Domingo, 16 de julio de 1820.

Hoy he sufrido mucho: unas mujeres del pueblo dicen que han oído decir, que los periódicos hablan del asesinato de Alfonso, en la carretera de Roma a Florencia. Estas buenas gentes han tenido la inocente crueldad de venir a repetir llorando esta noticia. Ignoro quién se ha cuidado de esconder a mis ojos los periódicos que explicaban esta especie de trágica aventura, cuyo origen ignoraba. Por suerte, he recibido esta mañana una carta del mismo Alfonso con fecha posterior al día en que se cuenta que el suceso tuvo lugar; esto me ha consolado un tanto, pero la sola idea de que el hecho haya podido ocurrir, me causa horror. ¿Qué hubiera sido de mí a no haber recibido la carta? ¿y cuántos rumores semejantes, impresos por los periodistas, afanosos de dar noticias sin calcular la trascendencia, habrán matado a otras madres? Espero, llena de ansiedad, otra carta, porque creo de continuo que debiendo reconocer este rumor algún fundamento, puede haber querido Alfonso ocultarme lo ocurrido.

Sé por su amigo, M. de Virieu, que él temía volver a ver en Italia a cierta persona que no le perdonaba el haberse casado; ¿tendrá esto relación con el lance que dicen haber ocurrido?

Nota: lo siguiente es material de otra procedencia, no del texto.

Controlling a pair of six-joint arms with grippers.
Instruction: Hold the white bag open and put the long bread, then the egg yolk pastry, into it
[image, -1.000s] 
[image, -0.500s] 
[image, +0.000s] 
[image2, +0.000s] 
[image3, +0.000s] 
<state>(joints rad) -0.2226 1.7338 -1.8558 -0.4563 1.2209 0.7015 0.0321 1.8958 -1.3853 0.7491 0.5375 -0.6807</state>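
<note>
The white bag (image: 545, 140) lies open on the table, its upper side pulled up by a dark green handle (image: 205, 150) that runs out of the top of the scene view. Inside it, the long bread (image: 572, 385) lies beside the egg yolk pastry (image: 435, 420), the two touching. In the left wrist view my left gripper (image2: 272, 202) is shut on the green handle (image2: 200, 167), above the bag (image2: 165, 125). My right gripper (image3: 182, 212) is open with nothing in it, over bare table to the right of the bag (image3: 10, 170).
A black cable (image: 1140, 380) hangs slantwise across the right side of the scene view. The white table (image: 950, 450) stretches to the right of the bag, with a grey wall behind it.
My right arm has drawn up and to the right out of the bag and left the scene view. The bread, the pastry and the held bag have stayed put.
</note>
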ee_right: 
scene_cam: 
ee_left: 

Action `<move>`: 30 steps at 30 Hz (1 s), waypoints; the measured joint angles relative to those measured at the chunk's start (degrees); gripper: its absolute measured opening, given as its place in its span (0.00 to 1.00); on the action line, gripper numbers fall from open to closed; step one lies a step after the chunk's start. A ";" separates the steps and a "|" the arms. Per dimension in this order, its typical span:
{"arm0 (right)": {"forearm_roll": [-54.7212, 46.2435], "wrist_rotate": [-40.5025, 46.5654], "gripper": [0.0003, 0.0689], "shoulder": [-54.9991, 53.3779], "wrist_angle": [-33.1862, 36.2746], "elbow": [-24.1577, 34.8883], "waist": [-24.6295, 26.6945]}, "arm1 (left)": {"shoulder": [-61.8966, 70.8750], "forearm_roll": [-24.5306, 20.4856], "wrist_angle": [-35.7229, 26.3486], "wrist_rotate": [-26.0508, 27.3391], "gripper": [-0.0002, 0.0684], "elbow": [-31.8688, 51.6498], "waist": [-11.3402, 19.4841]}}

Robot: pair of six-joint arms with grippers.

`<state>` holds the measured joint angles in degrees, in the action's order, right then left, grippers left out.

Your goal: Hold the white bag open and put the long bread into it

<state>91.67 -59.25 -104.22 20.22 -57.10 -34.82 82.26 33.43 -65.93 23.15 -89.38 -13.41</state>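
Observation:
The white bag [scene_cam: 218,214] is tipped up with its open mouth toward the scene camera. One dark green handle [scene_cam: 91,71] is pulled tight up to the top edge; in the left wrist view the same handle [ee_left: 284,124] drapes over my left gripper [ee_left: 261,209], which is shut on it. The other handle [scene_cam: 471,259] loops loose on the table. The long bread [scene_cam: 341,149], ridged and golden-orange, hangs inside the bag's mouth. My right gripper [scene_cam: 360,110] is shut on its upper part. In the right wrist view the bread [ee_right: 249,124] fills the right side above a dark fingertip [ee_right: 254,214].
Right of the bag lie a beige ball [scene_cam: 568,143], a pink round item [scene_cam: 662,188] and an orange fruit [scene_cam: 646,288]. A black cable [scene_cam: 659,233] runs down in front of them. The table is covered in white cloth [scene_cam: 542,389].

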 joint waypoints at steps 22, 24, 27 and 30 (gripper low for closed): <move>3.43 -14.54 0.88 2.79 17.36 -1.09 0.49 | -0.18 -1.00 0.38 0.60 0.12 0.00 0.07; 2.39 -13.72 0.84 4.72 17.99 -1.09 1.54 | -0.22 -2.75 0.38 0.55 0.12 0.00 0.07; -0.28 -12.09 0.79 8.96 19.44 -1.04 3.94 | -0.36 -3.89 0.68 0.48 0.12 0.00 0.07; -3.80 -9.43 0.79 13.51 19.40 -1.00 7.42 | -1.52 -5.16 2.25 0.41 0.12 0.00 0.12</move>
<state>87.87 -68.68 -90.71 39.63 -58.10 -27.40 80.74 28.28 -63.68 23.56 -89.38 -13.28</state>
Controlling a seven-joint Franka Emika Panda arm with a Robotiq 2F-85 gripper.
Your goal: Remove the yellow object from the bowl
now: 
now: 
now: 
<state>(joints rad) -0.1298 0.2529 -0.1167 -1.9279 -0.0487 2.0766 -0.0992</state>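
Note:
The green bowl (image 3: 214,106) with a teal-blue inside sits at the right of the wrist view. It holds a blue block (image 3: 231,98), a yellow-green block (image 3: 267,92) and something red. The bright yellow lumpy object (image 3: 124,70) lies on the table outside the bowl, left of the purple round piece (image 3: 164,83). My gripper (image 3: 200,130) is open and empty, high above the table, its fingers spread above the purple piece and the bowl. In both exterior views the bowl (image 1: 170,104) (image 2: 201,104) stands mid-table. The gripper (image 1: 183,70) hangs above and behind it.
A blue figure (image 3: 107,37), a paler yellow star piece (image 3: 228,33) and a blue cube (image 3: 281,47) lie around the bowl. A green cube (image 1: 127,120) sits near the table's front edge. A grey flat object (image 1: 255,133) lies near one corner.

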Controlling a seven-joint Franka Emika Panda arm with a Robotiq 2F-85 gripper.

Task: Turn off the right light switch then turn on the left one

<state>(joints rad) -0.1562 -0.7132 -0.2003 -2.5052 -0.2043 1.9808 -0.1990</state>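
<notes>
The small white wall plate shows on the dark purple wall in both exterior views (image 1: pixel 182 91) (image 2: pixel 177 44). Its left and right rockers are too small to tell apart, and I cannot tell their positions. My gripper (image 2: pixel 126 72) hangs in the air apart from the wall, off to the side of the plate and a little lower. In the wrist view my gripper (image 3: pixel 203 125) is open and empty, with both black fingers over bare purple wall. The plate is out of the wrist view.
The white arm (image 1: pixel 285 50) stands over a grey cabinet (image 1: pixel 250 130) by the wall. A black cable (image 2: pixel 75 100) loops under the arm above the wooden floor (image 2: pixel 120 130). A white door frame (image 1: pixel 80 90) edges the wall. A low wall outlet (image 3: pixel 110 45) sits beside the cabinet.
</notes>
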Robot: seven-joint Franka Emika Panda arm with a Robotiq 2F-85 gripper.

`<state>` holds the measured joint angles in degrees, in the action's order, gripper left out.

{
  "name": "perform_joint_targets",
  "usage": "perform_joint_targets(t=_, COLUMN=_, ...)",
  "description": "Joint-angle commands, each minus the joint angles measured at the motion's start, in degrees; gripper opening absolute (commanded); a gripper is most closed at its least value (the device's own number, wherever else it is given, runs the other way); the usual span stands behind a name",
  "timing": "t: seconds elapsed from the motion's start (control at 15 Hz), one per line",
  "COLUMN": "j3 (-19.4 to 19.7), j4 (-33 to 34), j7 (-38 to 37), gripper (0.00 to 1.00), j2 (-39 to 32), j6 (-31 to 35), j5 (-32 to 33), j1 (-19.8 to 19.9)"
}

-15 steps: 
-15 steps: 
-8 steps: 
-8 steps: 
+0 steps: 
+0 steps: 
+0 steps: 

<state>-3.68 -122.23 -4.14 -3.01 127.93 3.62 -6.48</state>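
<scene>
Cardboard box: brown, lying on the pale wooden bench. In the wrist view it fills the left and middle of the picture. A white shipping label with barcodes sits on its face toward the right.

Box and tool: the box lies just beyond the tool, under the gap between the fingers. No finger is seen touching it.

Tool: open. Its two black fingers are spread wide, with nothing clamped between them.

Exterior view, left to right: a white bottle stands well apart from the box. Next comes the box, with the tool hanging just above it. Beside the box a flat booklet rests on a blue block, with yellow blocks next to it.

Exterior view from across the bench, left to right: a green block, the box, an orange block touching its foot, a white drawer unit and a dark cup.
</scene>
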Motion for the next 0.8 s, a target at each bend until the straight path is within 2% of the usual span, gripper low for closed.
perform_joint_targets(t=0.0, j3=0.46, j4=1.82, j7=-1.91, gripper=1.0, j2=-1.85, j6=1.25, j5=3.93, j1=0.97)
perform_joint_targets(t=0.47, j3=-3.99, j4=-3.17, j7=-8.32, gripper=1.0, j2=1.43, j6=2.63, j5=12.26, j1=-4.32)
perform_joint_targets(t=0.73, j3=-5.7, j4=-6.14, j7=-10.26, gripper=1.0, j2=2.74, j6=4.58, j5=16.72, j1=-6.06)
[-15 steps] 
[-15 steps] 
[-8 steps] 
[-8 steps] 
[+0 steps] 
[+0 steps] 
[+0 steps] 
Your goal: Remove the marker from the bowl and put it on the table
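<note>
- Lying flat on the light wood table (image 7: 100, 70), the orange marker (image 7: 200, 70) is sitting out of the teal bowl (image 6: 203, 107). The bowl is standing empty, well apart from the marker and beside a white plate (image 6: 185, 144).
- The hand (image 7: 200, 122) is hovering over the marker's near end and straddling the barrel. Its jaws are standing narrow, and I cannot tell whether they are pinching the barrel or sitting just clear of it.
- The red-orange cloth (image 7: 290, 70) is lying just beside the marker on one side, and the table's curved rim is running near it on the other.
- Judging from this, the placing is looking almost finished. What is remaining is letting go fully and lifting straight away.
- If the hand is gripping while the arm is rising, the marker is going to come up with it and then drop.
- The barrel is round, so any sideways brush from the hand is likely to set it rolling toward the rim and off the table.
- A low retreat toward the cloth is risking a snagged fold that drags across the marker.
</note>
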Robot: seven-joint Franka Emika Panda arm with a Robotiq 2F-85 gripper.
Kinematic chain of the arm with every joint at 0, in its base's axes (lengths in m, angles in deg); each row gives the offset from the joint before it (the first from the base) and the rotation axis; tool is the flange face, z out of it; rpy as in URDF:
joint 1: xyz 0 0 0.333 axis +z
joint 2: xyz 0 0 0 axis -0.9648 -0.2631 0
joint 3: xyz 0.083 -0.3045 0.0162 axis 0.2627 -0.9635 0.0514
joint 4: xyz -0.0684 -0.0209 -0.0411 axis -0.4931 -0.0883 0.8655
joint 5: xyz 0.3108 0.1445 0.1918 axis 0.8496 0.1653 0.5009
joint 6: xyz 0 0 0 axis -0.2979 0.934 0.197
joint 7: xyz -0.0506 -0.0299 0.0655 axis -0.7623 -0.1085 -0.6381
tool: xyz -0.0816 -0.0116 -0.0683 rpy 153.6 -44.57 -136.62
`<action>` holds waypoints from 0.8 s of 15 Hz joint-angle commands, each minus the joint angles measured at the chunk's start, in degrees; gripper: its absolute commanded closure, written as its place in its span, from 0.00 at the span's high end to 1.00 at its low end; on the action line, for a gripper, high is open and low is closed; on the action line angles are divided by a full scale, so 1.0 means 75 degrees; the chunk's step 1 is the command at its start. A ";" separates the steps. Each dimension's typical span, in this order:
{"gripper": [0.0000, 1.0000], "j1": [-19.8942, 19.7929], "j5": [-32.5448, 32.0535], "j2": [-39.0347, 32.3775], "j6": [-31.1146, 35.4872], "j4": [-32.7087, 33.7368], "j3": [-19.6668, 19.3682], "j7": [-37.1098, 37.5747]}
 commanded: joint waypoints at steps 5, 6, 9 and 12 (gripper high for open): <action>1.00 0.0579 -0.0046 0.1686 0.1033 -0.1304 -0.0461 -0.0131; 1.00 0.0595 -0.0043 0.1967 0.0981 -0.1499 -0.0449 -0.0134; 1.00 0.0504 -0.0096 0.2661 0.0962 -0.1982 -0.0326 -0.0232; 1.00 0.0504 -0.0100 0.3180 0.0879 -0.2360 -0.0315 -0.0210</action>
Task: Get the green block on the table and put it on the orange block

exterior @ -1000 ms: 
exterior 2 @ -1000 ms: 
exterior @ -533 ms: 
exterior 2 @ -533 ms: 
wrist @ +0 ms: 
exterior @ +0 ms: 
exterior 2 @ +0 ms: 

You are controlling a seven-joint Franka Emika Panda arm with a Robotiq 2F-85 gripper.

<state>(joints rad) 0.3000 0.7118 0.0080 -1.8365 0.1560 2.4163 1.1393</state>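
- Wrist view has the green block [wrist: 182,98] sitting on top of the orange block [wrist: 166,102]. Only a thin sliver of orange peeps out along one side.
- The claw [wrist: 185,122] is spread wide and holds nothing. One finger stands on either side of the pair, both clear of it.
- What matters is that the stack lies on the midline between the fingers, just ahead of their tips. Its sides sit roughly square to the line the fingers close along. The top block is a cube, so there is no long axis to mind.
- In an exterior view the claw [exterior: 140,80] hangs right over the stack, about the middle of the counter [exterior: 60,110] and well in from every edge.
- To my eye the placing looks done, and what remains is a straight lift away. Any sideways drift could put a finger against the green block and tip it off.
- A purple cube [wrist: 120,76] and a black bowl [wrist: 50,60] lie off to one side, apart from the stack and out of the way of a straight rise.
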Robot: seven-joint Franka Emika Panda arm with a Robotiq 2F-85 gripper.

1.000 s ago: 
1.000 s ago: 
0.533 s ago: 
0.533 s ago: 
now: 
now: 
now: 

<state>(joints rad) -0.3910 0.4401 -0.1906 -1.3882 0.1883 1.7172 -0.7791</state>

¡Que Dios le bendiga y proteja como yo deseo! ¡Cuánto tiempo hace que a El le tengo encomendada su existencia!

CXIV

Otra vez en su retiro de Milly se encuentra la pobre madre, después de tantas agitaciones personales, triste y lamentándose continuamente del vacío que se va haciendo a su alrededor con los casamientos de sus hijas y el de su hijo. Luego siente haber de afligirse por esta causa, ya que semejantes ausencias son condiciones naturales que la misma felicidad impone.

Su hijo, le da serias inquietudes porque se encuentra en medio de la revolución de Nápoles. Las agitaciones políticas de Francia, los odios de los partidos que se disputan o arrancan el poder, la devuelven a sus consideraciones políticas. Estas agitaciones apasionadas, la hacen partidaria de la unidad, del poder y la disciplina silenciosa de una monarquía patriarcal, en la cual sueña. Damos aquí sus reflexiones sin juzgarlas. Un hijo, en religión y en política, podrá tener los sentimientos de su madre, pero no sus dogmas. El hijo, al crecer, no se alimenta como el niño, de la leche del ama o de la madre, y sí del pan de los hombres ya formados.

Es imposible, sin embargo, reconocer que la unificación del poder, sea ésta conferida al pueblo en el sistema republicano, o al rey en el monárquico, aparece más lógicamente útil a la sociedad, que estos odios originados por el régimen constitucional, como ahora se llama.

Esta clase de gobierno siempre tiene en guerra los partidos, y la guerra no se concibe sin el odio, ese odio recíproco que es el elemento más funesto para una sociedad: este es en su fondo, el pensamiento de aquella buena mujer, y madre cariñosa.